Problem to work on:
From the entries that follow, pick out all lines holding "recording".

===== Records for the exercise

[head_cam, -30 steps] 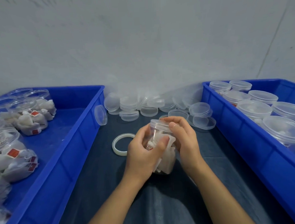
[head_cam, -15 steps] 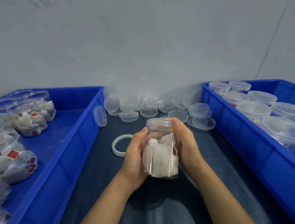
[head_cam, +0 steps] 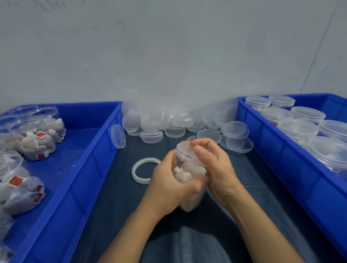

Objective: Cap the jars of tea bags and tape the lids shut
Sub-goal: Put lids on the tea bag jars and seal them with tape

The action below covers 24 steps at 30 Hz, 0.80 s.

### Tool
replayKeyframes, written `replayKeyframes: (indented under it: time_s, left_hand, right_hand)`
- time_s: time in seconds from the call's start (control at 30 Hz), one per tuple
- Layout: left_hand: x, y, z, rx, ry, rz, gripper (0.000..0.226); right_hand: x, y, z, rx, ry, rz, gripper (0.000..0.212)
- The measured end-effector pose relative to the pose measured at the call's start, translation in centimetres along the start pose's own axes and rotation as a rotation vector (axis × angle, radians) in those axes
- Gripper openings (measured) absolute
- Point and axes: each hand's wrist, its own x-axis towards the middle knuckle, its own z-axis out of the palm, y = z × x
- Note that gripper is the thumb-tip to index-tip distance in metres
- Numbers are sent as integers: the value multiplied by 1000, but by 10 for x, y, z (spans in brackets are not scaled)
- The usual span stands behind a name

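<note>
Your single head-worn view, looking forward and down from close above the table point(head_cam: 119, 193), facing a grey wall point(head_cam: 165, 52), blue bins point(head_cam: 102, 154) flanking left and right, wide-angle edges bowed, perhaps stretching nearer shapes.

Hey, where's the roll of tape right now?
In the head view the roll of tape lies flat on the dark cloth, just left of the left hand, between the left blue bin and the held jar.
</note>
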Motion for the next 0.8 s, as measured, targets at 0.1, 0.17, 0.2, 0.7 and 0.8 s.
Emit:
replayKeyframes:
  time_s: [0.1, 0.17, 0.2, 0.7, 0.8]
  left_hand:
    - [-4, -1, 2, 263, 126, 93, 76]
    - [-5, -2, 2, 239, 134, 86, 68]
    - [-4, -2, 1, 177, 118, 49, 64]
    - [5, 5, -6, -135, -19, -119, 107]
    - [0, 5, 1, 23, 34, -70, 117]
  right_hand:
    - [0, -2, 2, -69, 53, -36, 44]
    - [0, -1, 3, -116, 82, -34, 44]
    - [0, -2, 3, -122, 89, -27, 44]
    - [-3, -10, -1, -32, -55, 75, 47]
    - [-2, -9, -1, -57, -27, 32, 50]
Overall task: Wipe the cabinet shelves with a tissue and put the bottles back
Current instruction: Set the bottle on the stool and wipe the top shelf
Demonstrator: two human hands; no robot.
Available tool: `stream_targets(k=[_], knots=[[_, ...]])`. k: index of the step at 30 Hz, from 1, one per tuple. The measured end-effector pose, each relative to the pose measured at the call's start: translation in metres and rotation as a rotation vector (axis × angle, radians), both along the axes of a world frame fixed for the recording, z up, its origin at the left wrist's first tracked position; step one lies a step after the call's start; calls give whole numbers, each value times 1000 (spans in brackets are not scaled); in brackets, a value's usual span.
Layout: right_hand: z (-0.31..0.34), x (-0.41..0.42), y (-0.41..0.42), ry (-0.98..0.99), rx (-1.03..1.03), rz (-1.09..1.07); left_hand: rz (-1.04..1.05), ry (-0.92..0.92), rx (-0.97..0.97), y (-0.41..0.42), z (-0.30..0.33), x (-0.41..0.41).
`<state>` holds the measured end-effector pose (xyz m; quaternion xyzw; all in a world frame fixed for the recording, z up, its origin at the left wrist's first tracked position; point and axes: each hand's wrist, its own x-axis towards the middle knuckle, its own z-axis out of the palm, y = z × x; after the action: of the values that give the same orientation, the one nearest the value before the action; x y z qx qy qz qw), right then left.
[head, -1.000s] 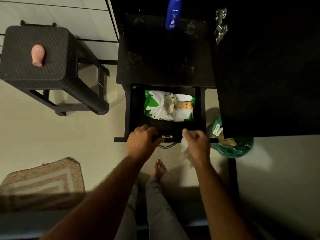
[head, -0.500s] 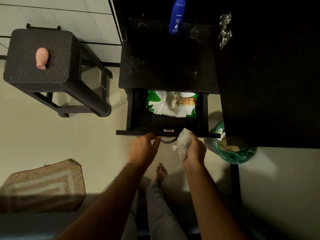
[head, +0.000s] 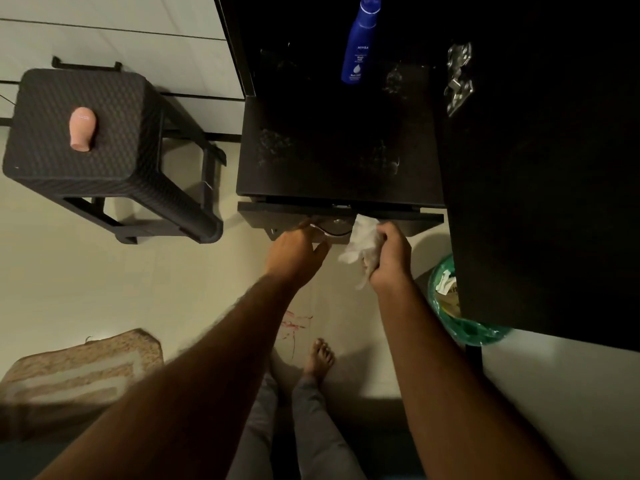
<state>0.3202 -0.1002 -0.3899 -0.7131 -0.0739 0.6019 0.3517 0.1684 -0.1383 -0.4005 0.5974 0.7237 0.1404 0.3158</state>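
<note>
a crumpled tissue [head: 360, 244] is gripped in the right hand [head: 388, 261] at frame centre. the drawer front [head: 398, 221] is touched by the left hand [head: 294, 254], fingers extended.

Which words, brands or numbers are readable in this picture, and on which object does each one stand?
"NIVEA": on the blue bottle standing on the dark shelf.
Smaller white lines under the brand on the same bottle: too small to read.
Faint marking on the pink bottle lying on the stool: too blurred to read.
Printed scraps in the green bin: not readable.
</note>
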Motion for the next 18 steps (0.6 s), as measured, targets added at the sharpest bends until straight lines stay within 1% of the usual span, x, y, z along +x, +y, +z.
stream_targets(k=[2, 4, 8, 10, 12, 13, 14, 17, 18], knots=[[-1, -2, 8, 38, 10, 11, -28, 3, -30, 9, -6, -3], [-1, -2, 13, 32, 17, 32, -56, 30, -79, 17, -8, -4], [3, 1, 14, 34, 29, 57, -116, 11, -148, 23, 4, -4], [12, 2, 13, 76, 51, 34, -134, 5, -111, 21, 17, -3], [27, 3, 10, 151, 112, 22, -99, -19, -66, 19, 36, -3], [38, 3, 9, 188, 165, 29, -48, -61, -74, 19, 49, -3], [50, 3, 8, 210, 221, 59, 24, -140, -107, 18, 63, -2], [99, 5, 8, 216, 358, 207, 268, -535, -255, 22, 112, 4], [118, 6, 11, 202, 392, 249, 310, -649, -304, 26, 131, 6]])
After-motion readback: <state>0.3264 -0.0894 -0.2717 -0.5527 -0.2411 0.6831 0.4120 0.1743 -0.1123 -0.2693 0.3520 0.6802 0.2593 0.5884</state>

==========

Response below:
Available tool: `stream_targets(k=[_], knots=[[_, ...]])`. k: index of the step at 30 Hz, from 1, one per tuple. The measured end-effector pose, each relative to the pose measured at the call's start: translation in metres and rotation as a rotation vector (axis × angle, radians), both along the axes of a world frame fixed for the recording, z up, its origin at the left wrist's first tracked position; step one lies a step after the call's start; calls give whole numbers, each value times 1000 (spans in brackets are not scaled); in brackets, a value's usual span.
`<state>` holds the measured end-effector pose (xyz m; quaternion xyzw; all in a world frame fixed for the recording, z up, its origin at the left wrist's first tracked position; point and axes: each hand's wrist, its own x-axis towards the middle knuckle, its own z-axis out of the palm, y = z × x; after the action: of the values that give the same orientation, the one nearest the value before the action; x y z qx qy qz qw), right then left.

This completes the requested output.